At the start of the sessions in 1979, Bruce had brought in “Hungry Heart,” a cheery pop tune built around a piano riff he borrowed from the Four Seasons’ 1964 hit “Dawn (Go Away).” He ran the band through a handful of takes and then lost interest when he decided it sounded too airy for the hard-bitten album he’d envisioned. True enough, earlier drafts of “Hungry Heart” sketch a dark story, admitting “Sometimes I can’t explain the things I do / I guess I did it ’cause I wanted to.” The title phrase also appears in an earlier, even bleaker version of “Stolen Car,” in the narrator’s admission that the end of his marriage came because “I fell victim to a hungry heart.” Even “Hungry Heart” ’s recorded lyrics—which begin with the narrator deserting his family and then describe the start and end of another relationship in a single sentence (“We fell in love, I knew it had to end”)—seems out of step with its breezy music. Nevertheless, Bruce abandoned the song, deciding to give it to the Ramones for their next album. Landau, on the other hand, refused to let it go. In this he had an enthusiastic partner in Van Zandt. “It just had this groove,” Van Zandt says. “Something about this song. So I said, ‘Let’s get some extra high harmony on it.’” They called in Mark Volman and Howard Kaylan, cofounders of the harmony-centric sixties band the Turtles (“Happy Together,” etc.) to add a touch of Beach Boys to the backing vocals. Thinking that Bruce’s Big Voice croon made the song sound a bit too
mature
for Top 40 radio, Plotkin sped up the tape to give the vocal a more boyish lilt. “We
got up to Mickey Mouse speed ’til we backed it down,” Landau says. Finished tinkering, Van Zandt handed the mixing duties over to Bob Clearmountain, already known for his ability to give potential hits just the right coat of gloss. Excitement all around.

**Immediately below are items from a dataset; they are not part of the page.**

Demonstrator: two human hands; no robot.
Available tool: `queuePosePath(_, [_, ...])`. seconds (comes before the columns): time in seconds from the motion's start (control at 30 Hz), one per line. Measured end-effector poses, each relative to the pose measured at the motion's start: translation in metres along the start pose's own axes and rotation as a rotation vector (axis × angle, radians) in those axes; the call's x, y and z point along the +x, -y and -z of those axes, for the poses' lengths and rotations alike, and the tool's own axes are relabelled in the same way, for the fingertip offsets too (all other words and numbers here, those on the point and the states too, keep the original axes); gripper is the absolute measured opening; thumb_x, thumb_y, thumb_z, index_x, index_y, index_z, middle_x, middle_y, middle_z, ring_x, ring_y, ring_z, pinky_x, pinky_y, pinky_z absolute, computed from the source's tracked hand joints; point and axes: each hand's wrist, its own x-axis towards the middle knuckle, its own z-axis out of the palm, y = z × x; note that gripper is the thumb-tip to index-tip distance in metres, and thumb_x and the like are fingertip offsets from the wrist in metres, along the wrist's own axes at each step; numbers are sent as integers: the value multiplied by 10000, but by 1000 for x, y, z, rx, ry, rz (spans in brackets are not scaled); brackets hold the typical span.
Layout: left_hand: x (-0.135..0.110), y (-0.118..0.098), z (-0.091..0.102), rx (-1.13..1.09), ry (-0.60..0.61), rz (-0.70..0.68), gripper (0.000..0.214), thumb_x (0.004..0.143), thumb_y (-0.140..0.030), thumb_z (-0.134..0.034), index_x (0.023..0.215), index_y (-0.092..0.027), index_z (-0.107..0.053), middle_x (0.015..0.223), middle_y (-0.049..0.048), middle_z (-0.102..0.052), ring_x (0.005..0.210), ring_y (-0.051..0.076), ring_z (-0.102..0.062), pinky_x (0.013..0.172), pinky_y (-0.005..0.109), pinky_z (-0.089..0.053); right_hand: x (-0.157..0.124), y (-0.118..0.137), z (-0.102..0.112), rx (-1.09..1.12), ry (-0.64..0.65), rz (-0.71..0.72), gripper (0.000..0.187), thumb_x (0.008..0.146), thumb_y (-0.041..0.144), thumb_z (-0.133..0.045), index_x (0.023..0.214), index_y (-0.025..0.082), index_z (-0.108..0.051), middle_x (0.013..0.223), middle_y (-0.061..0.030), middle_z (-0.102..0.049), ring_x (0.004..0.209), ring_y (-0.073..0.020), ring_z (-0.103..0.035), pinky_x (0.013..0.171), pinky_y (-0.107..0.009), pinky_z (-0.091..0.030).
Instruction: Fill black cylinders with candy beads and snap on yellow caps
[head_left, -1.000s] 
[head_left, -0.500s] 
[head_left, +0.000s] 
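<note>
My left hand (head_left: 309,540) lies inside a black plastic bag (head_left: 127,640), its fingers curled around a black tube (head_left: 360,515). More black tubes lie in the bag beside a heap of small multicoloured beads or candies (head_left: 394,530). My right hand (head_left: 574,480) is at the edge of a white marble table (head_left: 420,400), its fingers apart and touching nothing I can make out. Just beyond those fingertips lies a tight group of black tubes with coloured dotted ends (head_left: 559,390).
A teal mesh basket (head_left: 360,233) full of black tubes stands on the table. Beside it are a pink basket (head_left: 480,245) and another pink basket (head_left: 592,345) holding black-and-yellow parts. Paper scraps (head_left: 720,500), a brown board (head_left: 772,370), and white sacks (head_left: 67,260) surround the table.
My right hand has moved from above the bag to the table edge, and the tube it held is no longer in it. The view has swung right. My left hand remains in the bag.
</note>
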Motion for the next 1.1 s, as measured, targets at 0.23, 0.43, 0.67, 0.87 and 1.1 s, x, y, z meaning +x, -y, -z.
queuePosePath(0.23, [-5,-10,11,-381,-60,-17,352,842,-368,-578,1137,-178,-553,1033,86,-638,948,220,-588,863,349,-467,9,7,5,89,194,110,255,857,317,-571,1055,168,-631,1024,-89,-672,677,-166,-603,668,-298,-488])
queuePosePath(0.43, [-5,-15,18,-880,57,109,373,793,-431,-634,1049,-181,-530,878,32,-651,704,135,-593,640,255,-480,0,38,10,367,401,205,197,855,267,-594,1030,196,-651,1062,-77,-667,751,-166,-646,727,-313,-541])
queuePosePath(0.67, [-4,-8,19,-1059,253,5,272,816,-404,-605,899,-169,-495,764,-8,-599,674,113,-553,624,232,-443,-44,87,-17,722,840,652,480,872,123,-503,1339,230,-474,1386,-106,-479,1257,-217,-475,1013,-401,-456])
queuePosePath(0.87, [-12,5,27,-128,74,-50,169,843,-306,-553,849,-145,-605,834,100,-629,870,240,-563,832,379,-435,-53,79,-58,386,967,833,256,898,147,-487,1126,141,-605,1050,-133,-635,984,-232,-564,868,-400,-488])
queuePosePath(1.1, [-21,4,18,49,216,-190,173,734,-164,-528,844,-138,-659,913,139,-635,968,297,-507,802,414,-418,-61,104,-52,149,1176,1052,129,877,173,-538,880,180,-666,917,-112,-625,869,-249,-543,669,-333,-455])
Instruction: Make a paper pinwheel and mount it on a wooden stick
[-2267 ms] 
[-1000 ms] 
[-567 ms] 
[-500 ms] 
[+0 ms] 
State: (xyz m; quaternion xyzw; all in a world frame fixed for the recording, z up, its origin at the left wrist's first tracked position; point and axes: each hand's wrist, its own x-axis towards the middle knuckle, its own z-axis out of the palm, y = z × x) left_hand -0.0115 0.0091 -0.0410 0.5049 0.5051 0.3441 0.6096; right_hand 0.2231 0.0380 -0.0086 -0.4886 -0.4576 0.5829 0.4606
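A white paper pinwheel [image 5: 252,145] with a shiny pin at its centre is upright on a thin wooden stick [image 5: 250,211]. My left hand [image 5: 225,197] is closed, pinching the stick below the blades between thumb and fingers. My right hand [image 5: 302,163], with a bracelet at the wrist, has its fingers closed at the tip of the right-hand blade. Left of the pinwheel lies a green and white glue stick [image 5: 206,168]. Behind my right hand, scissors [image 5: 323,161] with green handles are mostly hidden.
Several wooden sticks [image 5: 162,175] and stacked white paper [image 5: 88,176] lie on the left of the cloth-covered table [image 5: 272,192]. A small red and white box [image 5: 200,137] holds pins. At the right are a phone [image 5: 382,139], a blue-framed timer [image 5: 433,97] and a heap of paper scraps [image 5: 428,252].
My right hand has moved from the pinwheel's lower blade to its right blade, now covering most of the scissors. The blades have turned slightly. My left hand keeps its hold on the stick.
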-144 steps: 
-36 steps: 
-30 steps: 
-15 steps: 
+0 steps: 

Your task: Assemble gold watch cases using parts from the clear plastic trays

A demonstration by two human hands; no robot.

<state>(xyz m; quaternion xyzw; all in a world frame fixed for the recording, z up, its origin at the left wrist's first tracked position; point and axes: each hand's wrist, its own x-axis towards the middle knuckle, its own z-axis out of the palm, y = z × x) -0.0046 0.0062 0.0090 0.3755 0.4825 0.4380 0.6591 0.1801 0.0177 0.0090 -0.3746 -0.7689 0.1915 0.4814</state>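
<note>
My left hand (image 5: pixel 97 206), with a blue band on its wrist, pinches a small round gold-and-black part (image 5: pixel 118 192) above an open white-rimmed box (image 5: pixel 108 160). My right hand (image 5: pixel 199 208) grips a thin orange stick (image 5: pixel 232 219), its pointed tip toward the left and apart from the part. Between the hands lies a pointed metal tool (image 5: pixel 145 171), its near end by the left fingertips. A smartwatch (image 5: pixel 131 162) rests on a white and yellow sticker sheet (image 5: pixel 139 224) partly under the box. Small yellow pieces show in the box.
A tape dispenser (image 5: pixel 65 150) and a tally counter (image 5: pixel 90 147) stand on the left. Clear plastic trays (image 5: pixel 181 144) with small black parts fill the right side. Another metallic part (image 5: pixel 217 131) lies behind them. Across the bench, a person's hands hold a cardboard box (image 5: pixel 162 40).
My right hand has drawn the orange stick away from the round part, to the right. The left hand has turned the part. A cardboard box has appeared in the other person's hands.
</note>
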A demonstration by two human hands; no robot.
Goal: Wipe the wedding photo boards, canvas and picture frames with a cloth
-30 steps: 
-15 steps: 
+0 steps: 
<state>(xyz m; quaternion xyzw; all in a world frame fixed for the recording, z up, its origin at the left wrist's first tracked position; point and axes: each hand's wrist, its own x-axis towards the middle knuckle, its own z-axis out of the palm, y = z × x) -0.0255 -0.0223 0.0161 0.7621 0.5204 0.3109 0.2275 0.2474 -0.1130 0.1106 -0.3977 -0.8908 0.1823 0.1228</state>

Until they played the completed track to Bruce, who shook his head. He still didn’t like it. Too pop, too lightweight. So just hand it off, just like they’d done with “The Fever,” “Because the Night,” and “Fire,” the latter of which had climbed to number 2 on the
Billboard
Hot 100 for the Pointer Sisters in February 1979. So, conversation over. Except that it wasn’t. As both Van Zandt and Landau knew, the time had come for Bruce to have a real hit song on Top 40 radio. “It’s a complicated moment,” Van Zandt says. “You really need it to be the right hit single at the right time, or else your rock credibility goes away. But this is our fifth album. We’ve paid our dues. And this felt right.”